Social Welfare Corporation KUJIRA

  • ことばの種(STさんのつぶやき)

「その時」が来れば…

センターの子どもたちの中には、「みんなで一緒に」の活動場面が苦手なお子さんがいます。

マラソン、ダンス、制作等、1人でならできるけれど、「みんなで一緒に」はやりたくない…。

できるけど自信がない、注目されるのが苦手、大きな音やざわざわした環境が苦手、みんなが集まっている雰囲気がイヤ等々。

考えられる理由は様々です。

運動会や発表会等で、「一緒に参加」が苦手な様子が見えてしまうと、親御さんとしては切ないし、ご心配なことでしょう。

ですが、私は「みんなで一緒に」が難しいこと、それ自体は、大きな問題ではないと思っています。

ご家庭や、個別で対応できる範囲で、その活動そのものを経験することはできるからです。

ただ、個別だと、回数や時間が「できる範囲」に限定されてしまいます。

「みんなで一緒に」を受け入れられれば、様々なことを経験をする機会を、より多く得ることができます。
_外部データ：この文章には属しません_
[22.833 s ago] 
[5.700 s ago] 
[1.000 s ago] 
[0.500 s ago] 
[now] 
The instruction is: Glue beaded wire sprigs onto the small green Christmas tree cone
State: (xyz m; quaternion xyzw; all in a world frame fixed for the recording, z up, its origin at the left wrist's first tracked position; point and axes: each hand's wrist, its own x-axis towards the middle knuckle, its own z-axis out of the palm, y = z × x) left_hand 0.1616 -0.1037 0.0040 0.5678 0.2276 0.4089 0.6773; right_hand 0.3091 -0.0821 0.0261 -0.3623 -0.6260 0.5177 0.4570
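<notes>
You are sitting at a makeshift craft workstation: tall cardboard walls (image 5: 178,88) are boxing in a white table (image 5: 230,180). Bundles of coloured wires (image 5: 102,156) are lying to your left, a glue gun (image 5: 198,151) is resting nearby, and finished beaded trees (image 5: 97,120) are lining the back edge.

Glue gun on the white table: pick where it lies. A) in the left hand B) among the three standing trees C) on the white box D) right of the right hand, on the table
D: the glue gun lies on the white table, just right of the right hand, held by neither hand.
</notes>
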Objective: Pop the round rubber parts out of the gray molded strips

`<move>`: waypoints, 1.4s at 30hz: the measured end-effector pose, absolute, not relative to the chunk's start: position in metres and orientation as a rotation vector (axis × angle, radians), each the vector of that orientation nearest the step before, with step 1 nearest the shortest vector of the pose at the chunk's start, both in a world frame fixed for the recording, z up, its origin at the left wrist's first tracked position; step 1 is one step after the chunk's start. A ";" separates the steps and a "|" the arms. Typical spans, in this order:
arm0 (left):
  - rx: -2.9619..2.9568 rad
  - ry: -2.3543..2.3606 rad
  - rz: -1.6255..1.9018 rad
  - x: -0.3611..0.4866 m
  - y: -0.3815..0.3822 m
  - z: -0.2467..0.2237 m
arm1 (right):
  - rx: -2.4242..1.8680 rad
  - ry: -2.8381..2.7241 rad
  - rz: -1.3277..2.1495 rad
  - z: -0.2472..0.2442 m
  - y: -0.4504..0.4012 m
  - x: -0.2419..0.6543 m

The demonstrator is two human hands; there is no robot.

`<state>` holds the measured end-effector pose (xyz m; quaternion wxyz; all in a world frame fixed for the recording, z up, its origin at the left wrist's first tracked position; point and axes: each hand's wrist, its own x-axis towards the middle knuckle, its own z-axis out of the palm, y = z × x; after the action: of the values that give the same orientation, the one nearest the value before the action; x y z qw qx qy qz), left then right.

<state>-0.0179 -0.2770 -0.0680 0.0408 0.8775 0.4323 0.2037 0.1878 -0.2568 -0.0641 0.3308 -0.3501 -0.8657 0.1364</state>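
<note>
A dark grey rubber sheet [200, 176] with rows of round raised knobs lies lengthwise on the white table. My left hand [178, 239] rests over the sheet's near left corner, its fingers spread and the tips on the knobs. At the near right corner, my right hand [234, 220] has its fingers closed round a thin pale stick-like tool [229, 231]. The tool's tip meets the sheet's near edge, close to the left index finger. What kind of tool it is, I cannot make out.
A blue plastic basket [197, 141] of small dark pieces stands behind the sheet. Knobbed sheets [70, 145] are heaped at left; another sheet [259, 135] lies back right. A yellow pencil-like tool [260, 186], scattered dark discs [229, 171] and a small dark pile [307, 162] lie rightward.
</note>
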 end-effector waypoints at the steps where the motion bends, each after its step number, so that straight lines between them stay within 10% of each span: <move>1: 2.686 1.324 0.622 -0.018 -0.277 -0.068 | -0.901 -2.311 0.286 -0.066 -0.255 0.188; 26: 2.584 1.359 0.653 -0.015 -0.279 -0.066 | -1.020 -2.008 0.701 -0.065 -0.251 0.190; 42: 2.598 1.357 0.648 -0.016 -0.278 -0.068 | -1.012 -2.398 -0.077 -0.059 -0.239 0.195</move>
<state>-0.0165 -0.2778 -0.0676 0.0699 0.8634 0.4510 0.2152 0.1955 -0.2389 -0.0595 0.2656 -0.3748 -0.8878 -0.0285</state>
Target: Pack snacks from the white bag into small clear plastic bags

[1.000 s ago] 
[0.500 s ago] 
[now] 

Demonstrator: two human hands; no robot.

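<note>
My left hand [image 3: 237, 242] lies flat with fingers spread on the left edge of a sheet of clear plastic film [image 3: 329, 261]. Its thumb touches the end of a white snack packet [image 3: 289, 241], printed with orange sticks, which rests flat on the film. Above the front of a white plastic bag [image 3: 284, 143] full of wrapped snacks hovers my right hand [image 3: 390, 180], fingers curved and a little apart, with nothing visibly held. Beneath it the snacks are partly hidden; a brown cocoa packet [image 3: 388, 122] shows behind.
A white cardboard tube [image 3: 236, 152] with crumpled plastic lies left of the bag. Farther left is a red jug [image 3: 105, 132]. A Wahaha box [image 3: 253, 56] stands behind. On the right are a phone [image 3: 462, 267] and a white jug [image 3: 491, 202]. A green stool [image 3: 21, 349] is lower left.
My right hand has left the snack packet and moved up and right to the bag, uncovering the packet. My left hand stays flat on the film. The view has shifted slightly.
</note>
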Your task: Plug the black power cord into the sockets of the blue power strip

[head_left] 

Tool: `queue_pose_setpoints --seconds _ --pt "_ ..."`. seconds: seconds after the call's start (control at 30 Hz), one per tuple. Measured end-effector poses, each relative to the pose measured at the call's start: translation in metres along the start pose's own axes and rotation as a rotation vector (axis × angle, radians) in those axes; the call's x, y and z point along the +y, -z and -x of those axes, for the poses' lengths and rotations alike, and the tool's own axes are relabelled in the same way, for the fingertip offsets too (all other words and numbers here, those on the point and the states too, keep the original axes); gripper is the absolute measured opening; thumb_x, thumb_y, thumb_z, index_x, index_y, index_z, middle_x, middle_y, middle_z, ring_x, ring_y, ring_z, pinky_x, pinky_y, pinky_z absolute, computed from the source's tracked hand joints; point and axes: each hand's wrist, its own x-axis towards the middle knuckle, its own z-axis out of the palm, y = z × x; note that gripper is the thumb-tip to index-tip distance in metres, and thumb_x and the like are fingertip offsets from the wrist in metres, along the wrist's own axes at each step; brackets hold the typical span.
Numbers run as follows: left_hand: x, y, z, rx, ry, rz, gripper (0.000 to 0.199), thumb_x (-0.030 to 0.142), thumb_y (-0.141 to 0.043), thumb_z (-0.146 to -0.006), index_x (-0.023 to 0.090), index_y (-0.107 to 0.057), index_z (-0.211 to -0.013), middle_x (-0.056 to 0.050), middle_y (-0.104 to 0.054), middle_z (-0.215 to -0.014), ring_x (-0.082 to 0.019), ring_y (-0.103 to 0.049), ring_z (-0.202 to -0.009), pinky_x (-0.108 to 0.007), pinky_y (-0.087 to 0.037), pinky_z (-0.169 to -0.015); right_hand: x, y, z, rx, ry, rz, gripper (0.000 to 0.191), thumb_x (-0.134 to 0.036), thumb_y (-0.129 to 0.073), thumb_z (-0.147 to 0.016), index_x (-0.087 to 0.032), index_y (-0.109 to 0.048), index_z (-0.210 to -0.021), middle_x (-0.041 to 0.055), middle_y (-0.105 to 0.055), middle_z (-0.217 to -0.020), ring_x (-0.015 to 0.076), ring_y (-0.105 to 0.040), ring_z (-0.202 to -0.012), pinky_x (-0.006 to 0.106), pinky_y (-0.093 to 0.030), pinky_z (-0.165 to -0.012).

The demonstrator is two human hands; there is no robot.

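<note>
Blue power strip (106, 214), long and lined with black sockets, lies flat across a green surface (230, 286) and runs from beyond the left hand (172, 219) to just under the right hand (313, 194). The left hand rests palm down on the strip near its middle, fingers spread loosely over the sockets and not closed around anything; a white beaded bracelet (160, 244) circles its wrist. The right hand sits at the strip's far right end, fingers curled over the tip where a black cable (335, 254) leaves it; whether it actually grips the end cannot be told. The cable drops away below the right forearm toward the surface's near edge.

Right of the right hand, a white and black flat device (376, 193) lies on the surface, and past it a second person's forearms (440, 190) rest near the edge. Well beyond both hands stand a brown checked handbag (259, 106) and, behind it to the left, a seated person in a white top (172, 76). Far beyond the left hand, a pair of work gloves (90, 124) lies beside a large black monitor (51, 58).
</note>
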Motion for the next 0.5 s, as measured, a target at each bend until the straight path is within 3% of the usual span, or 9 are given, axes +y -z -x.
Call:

将来的には、楽しく、豊かな人生につながるから、できればより良いことですね。

では、見守る大人はどうすればよいでしょうか?

そう考えると、「一緒にしなさい」と強いるより、子どもが自然に「やってみようかな…?」と思える環境を工夫する方が、大人の対応として、望ましいのではないでしょうか?

①これならイヤじゃないかも、できるかも。

②ちょっと面白そうかも。

③親しい人(ご家族、友だち、職員等)がしているから、ひょっとしたら楽しいのかな?

と、思うことができれば、ある時、ふと参加できる場合があります。

加えて、初めは「やりたくない」という気持ちを受け止められることも大切です。

参加を強要されないという安心感があってこそ、落ち着いて活動を観察し、「やってみてもいいかな」と思える要素に気付くことができます。

「やりたくない」と言えたね。

遠くから見ることができたね。

その場にいることができたね。

ちょっとだけ、一緒にやってみたね。

いつか、お子さんが「やってみよう❗」と思える、その時が来るまで、ほんの小さな1歩に見えるかもしれない、日々の前進に気付き、そのことを認め、ほめてあげましょう。

余談ですが、私自身は、最近、幼稚園の頃からずっと大の苦手だった水泳を、ようやく「やってみよう」と思えるようになり、月1~2回の教室に通うようになりました。

きっかけは、我が子のスイミングの様子を見ていて、あんまり気持ち良さそうで、楽しそうだったから。

「その時」が来るのに、ン十年かかってしまった私は、ちょっと規格外かもしれませんが、活動の様子を「見る」ということは、「参加」の1つの形だということを、実感しています。